■ **Material for this task**:
○ ○ ○

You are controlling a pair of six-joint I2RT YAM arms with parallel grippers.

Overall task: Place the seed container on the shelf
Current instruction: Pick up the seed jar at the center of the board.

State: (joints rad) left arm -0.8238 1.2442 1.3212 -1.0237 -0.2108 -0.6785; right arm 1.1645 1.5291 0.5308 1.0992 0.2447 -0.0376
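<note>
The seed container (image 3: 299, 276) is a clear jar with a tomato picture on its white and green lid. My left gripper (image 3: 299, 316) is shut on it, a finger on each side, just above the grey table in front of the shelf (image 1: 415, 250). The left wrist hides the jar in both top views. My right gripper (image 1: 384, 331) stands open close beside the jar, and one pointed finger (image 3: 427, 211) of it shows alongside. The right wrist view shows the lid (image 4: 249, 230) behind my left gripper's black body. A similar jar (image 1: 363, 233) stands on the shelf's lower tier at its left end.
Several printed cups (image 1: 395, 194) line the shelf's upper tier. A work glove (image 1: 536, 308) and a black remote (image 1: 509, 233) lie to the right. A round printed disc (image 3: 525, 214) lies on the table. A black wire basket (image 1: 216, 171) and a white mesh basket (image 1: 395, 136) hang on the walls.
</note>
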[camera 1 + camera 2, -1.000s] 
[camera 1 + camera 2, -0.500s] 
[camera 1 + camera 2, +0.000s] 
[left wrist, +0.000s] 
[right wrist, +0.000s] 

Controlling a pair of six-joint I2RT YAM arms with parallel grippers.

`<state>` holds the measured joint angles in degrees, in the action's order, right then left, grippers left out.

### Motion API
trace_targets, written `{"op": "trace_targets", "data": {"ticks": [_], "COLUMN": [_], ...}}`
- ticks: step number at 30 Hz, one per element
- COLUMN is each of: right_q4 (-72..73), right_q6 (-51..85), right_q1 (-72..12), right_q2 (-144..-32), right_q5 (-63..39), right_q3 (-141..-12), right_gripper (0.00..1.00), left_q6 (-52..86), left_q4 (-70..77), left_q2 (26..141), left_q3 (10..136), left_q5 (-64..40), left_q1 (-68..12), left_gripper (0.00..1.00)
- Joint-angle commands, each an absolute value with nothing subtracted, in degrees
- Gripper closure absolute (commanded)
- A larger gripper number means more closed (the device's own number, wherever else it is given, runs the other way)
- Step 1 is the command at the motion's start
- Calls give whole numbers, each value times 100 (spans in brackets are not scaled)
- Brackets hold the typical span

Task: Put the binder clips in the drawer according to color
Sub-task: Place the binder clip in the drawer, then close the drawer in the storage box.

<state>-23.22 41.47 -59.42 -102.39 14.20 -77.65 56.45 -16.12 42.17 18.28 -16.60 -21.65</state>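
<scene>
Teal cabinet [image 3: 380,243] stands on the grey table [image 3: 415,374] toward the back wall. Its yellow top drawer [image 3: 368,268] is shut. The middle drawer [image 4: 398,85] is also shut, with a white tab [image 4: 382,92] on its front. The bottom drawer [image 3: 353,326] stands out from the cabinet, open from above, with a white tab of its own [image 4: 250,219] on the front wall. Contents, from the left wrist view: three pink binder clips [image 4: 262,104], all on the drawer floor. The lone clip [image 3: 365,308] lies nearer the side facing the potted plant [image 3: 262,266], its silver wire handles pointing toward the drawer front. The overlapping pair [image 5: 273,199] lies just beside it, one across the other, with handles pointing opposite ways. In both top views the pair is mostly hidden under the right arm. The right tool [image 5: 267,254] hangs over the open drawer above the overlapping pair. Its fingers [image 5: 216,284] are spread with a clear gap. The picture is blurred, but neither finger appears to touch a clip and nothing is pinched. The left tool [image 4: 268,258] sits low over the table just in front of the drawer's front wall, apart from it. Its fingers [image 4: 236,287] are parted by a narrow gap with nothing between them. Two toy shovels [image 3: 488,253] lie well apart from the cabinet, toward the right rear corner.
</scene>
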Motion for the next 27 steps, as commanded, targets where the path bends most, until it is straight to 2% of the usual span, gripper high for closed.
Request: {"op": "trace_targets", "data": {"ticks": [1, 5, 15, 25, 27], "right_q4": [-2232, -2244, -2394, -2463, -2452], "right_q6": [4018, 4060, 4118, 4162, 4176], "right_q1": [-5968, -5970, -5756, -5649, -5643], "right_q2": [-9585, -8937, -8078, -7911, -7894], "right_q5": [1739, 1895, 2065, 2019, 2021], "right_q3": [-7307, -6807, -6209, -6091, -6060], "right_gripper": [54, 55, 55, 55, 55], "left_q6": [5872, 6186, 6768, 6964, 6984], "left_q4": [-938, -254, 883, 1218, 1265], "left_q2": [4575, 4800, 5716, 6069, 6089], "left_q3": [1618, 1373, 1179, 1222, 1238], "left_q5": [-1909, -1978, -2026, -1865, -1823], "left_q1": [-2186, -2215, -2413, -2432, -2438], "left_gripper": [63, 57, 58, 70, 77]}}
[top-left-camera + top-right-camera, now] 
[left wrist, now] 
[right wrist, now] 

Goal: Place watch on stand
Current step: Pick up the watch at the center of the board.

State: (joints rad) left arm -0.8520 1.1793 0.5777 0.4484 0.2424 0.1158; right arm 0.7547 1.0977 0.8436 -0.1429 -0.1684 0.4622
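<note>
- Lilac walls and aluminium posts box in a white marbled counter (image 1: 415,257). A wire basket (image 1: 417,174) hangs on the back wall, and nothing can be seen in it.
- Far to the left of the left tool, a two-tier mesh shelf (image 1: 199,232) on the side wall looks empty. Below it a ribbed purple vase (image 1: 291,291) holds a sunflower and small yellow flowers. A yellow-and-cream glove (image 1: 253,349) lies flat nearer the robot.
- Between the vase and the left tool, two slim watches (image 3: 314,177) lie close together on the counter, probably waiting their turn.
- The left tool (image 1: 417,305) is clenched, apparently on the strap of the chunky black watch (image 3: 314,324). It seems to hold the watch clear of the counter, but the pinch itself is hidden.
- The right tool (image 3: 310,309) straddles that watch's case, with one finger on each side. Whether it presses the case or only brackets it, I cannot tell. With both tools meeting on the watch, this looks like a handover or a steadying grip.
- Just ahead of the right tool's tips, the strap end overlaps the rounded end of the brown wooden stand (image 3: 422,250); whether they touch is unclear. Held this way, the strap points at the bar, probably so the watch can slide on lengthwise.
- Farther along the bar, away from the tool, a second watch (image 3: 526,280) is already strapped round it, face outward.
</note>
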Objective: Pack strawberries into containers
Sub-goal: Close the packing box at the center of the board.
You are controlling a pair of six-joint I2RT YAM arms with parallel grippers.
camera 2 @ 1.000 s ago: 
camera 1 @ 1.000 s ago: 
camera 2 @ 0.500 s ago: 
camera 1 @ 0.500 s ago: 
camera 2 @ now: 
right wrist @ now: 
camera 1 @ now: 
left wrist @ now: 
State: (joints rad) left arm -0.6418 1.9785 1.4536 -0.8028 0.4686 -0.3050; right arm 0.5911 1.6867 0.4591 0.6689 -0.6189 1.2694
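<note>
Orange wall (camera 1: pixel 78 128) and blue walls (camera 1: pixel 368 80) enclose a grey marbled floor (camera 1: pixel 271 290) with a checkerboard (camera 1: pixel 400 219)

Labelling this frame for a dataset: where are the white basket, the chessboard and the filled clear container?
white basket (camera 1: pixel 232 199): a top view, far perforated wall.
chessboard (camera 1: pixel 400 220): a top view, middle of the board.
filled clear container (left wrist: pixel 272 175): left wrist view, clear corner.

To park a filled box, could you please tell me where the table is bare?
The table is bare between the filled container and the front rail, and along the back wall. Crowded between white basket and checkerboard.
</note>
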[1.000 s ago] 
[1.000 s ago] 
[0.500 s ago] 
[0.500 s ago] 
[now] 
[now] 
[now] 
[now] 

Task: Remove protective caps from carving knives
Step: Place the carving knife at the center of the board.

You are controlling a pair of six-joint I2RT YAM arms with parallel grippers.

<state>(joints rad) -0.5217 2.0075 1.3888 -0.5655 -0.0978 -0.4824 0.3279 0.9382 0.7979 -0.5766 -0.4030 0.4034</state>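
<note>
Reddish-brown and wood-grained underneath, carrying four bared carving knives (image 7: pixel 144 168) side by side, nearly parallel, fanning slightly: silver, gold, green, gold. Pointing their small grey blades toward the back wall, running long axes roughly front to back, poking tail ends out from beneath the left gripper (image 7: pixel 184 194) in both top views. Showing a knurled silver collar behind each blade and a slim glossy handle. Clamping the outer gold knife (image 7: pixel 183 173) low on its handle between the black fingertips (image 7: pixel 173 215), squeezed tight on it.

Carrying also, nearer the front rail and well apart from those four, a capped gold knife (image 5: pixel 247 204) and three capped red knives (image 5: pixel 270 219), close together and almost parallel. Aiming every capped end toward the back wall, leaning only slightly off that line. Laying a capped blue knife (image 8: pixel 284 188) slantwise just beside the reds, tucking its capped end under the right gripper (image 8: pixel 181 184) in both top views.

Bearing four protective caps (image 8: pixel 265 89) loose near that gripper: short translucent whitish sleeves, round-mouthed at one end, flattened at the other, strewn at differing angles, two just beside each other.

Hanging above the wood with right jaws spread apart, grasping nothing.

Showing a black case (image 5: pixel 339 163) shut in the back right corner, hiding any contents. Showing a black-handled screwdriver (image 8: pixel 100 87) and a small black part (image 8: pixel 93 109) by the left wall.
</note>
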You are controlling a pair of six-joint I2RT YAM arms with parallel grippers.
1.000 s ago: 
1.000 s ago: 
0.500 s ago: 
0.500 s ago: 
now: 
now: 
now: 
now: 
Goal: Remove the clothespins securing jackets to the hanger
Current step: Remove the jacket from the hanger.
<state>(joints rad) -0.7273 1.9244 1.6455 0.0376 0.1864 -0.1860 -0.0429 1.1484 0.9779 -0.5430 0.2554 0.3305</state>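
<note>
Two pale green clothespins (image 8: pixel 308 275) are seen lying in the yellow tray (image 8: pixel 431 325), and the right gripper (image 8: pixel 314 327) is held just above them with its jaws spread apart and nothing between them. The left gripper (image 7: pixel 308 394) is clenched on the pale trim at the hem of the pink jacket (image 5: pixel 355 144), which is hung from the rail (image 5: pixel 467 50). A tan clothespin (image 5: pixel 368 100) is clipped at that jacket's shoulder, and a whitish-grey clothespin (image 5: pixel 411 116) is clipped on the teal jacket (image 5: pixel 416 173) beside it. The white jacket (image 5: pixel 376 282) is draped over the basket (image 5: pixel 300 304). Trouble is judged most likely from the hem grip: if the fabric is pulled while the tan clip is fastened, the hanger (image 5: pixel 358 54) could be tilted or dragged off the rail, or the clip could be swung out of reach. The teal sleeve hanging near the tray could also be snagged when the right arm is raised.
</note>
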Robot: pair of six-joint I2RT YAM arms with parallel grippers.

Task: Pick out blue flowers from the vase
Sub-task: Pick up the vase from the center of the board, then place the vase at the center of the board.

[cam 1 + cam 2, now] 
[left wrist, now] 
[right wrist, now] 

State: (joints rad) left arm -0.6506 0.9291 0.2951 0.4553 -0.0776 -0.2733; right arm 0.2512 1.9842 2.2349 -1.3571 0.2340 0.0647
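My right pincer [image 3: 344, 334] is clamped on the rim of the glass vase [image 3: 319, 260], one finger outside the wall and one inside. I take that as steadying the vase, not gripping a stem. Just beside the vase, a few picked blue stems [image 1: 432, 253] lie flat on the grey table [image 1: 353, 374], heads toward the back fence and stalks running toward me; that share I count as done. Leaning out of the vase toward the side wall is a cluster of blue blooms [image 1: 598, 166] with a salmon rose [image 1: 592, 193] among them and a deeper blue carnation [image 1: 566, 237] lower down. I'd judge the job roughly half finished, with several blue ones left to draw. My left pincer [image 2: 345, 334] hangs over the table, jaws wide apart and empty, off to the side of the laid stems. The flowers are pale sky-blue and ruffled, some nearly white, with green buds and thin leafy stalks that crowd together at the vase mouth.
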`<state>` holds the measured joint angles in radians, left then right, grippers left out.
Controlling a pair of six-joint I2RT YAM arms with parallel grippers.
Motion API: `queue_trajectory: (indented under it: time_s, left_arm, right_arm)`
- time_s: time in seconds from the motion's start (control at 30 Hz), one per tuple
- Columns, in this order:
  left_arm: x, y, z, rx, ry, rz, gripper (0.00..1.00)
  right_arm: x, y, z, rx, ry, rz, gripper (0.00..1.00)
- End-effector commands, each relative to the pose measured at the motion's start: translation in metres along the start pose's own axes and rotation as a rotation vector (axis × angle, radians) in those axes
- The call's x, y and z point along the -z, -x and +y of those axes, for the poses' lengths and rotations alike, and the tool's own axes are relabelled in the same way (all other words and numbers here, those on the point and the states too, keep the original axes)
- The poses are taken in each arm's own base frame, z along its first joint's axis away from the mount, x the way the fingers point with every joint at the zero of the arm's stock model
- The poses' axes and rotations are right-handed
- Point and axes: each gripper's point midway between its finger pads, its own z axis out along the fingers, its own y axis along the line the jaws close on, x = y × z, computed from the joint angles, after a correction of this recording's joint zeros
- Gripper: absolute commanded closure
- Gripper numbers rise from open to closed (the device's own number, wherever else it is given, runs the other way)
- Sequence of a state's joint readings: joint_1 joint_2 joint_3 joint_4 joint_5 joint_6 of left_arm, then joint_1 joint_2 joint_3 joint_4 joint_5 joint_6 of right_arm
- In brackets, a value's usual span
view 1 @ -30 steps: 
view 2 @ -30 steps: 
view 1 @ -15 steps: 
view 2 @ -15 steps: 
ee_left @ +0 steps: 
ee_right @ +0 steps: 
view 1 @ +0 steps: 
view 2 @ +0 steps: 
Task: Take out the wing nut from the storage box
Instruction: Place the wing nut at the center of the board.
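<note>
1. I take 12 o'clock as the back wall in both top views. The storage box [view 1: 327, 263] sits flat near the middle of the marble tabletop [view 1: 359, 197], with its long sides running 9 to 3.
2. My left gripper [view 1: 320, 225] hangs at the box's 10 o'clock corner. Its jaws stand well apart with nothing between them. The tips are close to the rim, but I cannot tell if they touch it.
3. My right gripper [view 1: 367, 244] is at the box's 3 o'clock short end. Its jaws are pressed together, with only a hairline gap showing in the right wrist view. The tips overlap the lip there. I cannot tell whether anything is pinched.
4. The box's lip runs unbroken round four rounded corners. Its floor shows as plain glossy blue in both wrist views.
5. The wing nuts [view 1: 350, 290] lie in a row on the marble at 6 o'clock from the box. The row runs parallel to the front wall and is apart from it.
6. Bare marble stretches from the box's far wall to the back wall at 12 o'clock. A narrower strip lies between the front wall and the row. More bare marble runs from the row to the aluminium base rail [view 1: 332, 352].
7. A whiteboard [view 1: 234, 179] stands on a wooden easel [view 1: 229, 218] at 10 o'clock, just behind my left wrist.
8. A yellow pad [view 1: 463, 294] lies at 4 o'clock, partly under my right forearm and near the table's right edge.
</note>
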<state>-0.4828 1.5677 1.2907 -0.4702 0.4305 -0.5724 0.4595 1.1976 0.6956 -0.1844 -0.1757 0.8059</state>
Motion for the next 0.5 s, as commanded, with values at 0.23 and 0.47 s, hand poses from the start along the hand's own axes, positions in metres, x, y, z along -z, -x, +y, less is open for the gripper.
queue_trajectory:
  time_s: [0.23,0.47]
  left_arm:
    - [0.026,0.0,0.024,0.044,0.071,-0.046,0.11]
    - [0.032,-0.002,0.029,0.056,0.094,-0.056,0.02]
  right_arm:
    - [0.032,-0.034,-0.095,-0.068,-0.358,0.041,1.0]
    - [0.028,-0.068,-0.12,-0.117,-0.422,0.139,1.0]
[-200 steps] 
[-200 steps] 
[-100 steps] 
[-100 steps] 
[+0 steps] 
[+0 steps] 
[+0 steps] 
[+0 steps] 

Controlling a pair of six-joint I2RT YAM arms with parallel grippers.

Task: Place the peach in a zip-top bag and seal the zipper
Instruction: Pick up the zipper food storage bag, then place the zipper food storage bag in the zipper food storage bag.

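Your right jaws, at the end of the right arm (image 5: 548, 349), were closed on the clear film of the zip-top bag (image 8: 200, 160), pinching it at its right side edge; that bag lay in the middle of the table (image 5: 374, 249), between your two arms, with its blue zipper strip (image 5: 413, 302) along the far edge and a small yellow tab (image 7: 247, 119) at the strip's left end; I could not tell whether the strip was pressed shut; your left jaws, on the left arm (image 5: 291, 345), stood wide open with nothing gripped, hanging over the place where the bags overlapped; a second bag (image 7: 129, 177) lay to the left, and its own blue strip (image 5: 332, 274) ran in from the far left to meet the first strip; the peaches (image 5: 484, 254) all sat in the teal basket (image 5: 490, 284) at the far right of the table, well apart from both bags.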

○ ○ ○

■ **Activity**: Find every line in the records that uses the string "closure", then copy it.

■ **Reply to the task**:
- Gripper closure absolute (commanded)
- Gripper: absolute commanded closure

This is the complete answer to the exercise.